__Task description__: Both the line below containing "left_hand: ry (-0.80" and the line containing "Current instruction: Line", along with every line between them, should be repeated exactly; no other line belongs in the answer.

__Data below__:
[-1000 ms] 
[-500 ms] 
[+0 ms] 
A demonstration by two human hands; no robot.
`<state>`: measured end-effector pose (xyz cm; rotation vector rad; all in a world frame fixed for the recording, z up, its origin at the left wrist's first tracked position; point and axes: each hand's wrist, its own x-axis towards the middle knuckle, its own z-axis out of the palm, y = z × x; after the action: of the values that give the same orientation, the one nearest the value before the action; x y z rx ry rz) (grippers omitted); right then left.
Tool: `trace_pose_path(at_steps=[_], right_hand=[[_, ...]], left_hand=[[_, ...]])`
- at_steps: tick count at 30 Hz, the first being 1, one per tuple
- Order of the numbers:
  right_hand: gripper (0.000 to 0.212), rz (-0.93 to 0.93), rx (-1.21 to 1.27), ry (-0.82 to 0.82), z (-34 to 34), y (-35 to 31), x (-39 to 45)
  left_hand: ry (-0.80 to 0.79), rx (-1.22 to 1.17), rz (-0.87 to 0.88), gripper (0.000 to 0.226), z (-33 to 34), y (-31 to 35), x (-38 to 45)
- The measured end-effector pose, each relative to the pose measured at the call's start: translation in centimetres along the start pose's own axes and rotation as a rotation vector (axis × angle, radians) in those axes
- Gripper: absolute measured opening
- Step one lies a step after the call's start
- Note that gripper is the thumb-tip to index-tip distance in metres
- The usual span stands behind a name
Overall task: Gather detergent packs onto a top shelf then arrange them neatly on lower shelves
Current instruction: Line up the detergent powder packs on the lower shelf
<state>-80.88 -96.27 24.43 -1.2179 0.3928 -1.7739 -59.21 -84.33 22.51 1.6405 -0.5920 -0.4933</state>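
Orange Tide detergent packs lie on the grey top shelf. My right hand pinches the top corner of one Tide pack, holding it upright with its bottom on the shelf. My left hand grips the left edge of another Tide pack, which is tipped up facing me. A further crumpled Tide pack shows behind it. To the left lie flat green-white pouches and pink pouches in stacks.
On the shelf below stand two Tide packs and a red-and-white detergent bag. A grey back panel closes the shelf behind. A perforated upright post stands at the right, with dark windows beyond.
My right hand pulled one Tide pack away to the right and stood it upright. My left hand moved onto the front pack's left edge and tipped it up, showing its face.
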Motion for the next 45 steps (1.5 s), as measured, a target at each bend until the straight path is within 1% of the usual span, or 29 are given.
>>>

__Written response__:
  left_hand: ry (-0.80 to 0.79), rx (-1.22 to 1.17), rz (-0.87 to 0.88), gripper (0.000 to 0.226), z (-33 to 34), y (-31 to 35), x (-38 to 45)
- The measured end-effector pose, each relative to the pose measured at the call's start: translation in centimetres along the start pose's own axes and rotation as a rotation vector (axis × angle, radians) in those axes
- Gripper: absolute measured opening
- Step one lies a step after the call's start
- Note that gripper is the thumb-tip to index-tip distance in metres
- The usual span stands behind a name
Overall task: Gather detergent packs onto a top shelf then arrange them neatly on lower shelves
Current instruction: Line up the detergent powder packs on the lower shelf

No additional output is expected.